Por Felipe Milanez, de Marabá – Carta Capital
O julgamento dos acusados de matar o casal de ambientalistas José Cláudio Ribeiro da Silva e Maria do Espírito Santo começou na manha desta quarta-feira 3, em Marabá. Na frente do fórum, localizado na rodovia Transamazônica, às margens do rio Itacaiunas, organizações de defesa dos direitos humanos e movimentos sociais camponeses organizaram uma mobilização para “vigiar” a audiência, segundo Raul Montenegro, prêmio Nobel da Paz Alternativo. Ele acompanha o julgamento e diz estar atento a eventuais casos de violações de direitos humanos na região. “Além da pistolagem, na fazenda Santa Barbará agrotóxicos são pulverizados sobre os acampados, isso é arma de guerra química, extremamente violento.”
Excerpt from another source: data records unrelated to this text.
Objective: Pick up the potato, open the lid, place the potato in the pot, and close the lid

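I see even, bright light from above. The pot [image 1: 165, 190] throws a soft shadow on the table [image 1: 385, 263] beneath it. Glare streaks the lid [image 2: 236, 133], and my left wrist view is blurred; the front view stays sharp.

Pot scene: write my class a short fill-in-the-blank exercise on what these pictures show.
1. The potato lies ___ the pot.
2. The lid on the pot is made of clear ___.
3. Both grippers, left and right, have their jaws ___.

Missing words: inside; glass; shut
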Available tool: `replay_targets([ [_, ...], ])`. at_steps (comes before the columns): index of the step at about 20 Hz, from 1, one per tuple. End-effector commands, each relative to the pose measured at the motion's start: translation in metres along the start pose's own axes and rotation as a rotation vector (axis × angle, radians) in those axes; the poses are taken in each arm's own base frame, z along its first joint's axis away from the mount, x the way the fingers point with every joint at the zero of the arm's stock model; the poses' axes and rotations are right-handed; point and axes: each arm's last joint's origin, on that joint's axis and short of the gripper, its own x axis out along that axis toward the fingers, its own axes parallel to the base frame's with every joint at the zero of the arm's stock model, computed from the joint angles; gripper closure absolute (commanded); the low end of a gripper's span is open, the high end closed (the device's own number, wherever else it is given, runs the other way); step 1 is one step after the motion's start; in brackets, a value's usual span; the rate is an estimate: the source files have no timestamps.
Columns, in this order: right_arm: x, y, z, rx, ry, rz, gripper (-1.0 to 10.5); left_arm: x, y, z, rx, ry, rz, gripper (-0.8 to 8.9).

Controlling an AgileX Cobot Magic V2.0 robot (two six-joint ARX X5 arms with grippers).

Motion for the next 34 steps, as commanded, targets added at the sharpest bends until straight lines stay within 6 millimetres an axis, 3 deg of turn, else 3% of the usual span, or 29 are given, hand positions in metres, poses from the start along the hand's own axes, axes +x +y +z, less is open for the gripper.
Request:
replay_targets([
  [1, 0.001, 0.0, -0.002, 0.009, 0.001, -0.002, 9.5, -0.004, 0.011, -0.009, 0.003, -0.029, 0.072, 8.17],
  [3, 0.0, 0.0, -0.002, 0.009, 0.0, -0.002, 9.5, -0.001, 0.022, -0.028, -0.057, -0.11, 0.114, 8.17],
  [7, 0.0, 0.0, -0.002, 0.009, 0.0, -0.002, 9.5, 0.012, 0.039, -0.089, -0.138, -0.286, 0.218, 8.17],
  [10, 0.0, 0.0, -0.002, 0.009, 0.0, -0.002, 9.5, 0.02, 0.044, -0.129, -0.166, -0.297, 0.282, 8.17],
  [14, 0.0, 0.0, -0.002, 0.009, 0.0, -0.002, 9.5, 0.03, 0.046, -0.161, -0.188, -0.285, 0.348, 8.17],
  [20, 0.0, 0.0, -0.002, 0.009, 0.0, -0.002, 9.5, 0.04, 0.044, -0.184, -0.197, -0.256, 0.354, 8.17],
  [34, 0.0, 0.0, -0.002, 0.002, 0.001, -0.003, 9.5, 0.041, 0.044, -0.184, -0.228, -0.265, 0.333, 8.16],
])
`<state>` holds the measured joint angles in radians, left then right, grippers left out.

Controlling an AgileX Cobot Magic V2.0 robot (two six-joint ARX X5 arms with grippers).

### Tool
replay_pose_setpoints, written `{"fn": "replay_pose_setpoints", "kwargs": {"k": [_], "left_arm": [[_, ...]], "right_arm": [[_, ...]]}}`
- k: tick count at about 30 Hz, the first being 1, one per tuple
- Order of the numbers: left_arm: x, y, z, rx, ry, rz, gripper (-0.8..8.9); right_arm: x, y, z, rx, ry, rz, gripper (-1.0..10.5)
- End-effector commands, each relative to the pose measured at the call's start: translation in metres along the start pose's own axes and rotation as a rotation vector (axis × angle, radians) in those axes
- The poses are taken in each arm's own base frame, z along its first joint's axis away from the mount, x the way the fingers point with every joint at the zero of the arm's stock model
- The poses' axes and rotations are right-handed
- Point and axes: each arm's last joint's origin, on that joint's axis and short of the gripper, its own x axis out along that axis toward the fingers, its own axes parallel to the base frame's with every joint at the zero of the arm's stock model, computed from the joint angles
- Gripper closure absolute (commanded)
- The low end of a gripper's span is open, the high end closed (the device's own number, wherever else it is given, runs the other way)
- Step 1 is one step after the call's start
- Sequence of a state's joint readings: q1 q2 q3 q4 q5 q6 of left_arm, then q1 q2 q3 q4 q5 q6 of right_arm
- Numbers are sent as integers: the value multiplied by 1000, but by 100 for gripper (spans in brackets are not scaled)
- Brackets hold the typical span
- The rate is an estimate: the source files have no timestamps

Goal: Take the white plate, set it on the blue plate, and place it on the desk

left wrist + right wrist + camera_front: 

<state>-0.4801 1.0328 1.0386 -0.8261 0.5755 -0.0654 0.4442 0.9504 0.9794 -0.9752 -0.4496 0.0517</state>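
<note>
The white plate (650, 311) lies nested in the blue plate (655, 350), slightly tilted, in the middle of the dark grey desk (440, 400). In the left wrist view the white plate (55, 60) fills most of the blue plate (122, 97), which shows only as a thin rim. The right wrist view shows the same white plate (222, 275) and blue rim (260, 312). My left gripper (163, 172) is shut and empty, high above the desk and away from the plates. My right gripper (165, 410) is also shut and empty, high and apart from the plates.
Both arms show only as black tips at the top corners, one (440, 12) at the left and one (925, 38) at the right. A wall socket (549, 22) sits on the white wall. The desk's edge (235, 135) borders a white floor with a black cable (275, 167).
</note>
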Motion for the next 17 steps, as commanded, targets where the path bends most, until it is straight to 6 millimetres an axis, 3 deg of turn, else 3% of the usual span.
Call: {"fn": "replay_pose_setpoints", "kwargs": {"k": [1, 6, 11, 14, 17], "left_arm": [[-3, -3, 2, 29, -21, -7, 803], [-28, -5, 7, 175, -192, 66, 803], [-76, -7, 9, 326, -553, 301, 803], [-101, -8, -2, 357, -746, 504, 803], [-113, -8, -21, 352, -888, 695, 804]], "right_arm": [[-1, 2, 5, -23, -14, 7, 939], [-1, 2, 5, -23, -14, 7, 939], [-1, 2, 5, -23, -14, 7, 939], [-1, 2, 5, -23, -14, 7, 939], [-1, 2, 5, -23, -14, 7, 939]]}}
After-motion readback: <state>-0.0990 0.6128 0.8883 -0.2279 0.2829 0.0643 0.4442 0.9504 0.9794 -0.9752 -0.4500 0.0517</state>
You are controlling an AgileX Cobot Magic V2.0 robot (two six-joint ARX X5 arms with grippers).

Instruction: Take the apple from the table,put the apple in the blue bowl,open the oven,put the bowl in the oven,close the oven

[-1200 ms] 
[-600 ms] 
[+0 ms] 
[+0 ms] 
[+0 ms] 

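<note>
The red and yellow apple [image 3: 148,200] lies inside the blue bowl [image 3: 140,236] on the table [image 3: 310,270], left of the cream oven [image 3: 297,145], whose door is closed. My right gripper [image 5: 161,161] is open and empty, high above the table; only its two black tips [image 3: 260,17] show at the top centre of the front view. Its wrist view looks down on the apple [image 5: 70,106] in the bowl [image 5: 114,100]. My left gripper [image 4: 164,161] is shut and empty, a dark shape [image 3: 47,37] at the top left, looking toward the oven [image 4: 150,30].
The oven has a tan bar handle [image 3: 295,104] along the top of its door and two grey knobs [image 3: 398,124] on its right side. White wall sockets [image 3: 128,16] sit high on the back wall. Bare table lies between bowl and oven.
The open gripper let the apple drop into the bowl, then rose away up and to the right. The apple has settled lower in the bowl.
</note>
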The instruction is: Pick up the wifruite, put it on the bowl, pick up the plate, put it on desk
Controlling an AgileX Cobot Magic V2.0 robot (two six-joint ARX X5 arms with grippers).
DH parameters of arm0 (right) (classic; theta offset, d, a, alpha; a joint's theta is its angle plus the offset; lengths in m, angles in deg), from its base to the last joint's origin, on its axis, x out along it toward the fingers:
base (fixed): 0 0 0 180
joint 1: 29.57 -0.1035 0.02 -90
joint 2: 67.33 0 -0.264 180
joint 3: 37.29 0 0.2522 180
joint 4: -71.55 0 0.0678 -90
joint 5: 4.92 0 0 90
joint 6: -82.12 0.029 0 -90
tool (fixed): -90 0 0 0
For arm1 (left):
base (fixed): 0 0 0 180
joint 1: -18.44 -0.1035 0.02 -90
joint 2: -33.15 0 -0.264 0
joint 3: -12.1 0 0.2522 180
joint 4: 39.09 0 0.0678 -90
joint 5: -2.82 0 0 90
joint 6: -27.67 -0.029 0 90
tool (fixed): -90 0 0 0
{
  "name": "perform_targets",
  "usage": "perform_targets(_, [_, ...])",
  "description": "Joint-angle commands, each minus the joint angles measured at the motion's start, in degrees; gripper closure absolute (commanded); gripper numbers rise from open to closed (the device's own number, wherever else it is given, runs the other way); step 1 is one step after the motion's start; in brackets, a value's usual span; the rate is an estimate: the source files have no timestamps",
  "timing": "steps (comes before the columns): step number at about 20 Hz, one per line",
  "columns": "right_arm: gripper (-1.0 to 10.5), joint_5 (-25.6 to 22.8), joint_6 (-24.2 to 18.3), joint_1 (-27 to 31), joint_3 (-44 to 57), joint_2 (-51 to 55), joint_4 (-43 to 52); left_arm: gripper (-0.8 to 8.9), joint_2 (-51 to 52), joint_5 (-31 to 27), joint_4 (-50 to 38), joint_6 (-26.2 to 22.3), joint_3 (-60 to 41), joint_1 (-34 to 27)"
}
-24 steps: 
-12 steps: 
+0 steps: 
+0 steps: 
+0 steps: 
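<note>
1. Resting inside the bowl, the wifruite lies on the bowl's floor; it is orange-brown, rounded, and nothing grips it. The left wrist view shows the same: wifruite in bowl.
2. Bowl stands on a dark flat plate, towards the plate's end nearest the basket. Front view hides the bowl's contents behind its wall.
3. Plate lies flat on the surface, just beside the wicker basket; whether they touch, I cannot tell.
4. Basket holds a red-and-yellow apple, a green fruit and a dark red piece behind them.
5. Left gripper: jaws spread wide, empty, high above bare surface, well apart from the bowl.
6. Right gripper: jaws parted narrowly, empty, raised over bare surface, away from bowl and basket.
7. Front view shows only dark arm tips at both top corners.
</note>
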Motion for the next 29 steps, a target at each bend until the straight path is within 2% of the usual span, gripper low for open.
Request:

Montenegro participou de uma audiência pública, na terça-feira 2, em que diversas denúncias vieram à tona. “O Brasil é o país com mais gente assassinada por questões ambientais e de terra no mundo. Entre 2002 e 2011, foram 365 mortes”, disse.
A primeira testemunha a depor foi José Maria Gomes Sampaio, conhecido como José Rondon, marido de Laisa Santos Sampaio, irmã de Maria. Com temor de sofrer represálias, ele pediu para os acusados deixarem a sala. Ele havia dito, no final de semana, ainda no assentamento, que temia depor em frente aos acusados. “Eles são violentos, tenho medo, os irmãos deles vivem aqui”. Laisa tem recebido ameaças de morte desde o assassinato de sua irmã.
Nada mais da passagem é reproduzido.